Retype, exactly as they appear below, the lines between the line holding "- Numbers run" and the line holding "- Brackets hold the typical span", both ends included.
BEGIN Record excerpts
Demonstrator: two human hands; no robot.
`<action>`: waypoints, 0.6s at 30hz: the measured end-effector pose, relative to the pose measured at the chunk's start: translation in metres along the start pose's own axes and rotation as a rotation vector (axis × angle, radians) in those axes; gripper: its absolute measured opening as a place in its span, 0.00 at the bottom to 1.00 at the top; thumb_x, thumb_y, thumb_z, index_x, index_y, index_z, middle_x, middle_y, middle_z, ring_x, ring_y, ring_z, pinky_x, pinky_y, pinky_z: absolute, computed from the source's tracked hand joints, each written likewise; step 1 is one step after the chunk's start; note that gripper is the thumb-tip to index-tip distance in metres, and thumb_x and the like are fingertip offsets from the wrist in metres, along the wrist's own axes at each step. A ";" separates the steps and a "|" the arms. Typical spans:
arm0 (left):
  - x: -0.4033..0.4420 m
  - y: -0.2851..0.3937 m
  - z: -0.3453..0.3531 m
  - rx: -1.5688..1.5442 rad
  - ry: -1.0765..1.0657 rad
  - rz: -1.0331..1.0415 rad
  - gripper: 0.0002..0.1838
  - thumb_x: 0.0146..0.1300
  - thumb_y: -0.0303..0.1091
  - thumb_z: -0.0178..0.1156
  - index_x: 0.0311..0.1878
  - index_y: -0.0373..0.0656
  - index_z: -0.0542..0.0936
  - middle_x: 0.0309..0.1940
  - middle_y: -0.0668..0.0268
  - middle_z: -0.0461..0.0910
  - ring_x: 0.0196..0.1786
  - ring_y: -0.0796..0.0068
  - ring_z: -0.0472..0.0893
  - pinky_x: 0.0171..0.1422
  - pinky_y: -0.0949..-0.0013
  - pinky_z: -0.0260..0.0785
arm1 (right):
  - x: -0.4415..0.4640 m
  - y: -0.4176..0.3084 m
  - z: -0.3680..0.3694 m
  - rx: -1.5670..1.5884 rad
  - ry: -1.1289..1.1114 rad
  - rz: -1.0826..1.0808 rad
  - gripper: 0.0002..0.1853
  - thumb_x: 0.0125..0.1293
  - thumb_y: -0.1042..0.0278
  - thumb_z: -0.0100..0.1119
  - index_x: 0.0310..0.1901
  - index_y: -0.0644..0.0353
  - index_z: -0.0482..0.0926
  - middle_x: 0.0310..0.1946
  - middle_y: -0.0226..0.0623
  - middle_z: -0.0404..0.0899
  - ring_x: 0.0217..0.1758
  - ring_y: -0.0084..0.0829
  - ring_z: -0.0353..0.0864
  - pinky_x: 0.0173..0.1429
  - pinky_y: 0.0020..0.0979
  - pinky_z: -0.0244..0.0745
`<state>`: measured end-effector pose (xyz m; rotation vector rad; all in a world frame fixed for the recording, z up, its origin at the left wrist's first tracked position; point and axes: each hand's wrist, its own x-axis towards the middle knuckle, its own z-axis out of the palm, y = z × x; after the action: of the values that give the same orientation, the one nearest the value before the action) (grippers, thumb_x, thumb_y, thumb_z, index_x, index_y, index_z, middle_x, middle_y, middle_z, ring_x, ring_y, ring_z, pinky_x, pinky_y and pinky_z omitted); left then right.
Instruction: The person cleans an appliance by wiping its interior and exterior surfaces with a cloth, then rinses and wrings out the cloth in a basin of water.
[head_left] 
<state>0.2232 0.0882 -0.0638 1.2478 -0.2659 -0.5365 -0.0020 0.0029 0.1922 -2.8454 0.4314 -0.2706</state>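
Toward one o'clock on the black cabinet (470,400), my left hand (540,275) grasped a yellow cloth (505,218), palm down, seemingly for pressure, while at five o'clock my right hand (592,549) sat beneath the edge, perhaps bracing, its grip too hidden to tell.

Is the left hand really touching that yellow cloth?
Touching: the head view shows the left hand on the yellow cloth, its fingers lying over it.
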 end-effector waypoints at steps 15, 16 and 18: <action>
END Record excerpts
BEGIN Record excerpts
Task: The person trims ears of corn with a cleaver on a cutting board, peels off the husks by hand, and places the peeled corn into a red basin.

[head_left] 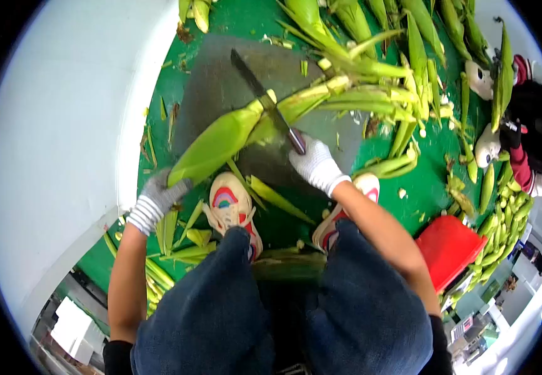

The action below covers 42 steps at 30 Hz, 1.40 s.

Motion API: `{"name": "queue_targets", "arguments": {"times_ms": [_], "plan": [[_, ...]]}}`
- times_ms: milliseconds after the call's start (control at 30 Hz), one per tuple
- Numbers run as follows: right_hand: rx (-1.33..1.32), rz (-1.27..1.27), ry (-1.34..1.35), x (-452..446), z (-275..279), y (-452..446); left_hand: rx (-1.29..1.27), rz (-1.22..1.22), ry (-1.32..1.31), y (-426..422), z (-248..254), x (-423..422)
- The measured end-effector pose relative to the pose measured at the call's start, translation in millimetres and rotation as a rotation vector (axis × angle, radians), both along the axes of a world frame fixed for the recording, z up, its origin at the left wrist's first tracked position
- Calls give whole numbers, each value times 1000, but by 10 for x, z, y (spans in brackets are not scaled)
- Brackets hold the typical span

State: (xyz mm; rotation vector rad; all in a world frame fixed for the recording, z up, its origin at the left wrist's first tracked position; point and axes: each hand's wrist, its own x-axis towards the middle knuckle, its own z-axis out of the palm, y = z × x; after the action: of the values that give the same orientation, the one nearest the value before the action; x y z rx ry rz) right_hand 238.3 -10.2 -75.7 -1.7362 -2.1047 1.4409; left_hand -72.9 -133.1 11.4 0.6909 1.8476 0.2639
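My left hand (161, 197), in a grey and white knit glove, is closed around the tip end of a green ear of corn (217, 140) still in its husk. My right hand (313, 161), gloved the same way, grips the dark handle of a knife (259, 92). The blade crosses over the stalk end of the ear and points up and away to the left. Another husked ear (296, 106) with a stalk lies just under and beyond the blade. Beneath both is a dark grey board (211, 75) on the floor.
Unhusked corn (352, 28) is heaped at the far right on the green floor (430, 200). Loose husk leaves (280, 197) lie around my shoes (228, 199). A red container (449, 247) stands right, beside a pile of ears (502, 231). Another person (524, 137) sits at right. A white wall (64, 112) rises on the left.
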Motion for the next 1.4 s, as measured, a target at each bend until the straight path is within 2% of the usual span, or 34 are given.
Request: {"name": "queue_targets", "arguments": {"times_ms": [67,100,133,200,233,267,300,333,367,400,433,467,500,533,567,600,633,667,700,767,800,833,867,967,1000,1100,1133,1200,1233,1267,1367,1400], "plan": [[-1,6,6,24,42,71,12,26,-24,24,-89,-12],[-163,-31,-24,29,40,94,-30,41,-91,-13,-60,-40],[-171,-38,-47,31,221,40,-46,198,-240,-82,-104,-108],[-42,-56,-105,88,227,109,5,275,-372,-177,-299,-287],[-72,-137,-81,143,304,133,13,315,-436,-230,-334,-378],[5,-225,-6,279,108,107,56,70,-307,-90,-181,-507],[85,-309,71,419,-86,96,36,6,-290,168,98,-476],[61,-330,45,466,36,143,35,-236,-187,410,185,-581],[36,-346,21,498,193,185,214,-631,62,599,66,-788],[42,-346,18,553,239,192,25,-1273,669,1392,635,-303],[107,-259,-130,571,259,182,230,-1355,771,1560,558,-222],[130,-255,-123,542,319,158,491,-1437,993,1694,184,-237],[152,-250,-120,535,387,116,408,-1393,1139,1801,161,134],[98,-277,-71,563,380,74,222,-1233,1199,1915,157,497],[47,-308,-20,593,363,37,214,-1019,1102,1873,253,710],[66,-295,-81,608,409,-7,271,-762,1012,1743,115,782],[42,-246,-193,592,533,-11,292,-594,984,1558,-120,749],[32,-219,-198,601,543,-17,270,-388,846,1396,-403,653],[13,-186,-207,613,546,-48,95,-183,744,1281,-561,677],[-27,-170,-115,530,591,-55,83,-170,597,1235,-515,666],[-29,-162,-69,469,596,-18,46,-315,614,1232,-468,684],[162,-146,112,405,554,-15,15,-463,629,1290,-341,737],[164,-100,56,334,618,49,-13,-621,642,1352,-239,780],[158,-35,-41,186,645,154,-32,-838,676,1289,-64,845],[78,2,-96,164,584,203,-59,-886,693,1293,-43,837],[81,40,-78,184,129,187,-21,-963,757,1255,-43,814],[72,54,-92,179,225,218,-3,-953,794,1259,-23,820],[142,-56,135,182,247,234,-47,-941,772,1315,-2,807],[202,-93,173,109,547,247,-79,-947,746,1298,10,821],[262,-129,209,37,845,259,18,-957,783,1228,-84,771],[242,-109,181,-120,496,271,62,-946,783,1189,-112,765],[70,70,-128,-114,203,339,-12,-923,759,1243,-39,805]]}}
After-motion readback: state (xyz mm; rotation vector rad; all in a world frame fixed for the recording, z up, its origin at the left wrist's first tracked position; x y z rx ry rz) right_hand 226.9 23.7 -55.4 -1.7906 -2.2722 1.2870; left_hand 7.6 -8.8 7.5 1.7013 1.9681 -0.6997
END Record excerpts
**Reply to the exercise:**
- Numbers run as follows: right_hand: rx (-1.33..1.32), rz (-1.27..1.27), ry (-1.34..1.35), x (-452..446), z (-275..279), y (-452..446); left_hand: rx (-1.29..1.27), rz (-1.22..1.22), ry (-1.32..1.31), y (-426..422), z (-248..254), x (-423..422)
- The measured end-effector pose relative to the pose measured at the call's start, translation in millimetres and rotation as a rotation vector (axis × angle, radians), both along the axes of a world frame fixed for the recording, z up, its origin at the left wrist's first tracked position
- Calls give whole numbers, each value times 1000, but by 10 for x, z, y (spans in brackets are not scaled)
- Brackets hold the typical span

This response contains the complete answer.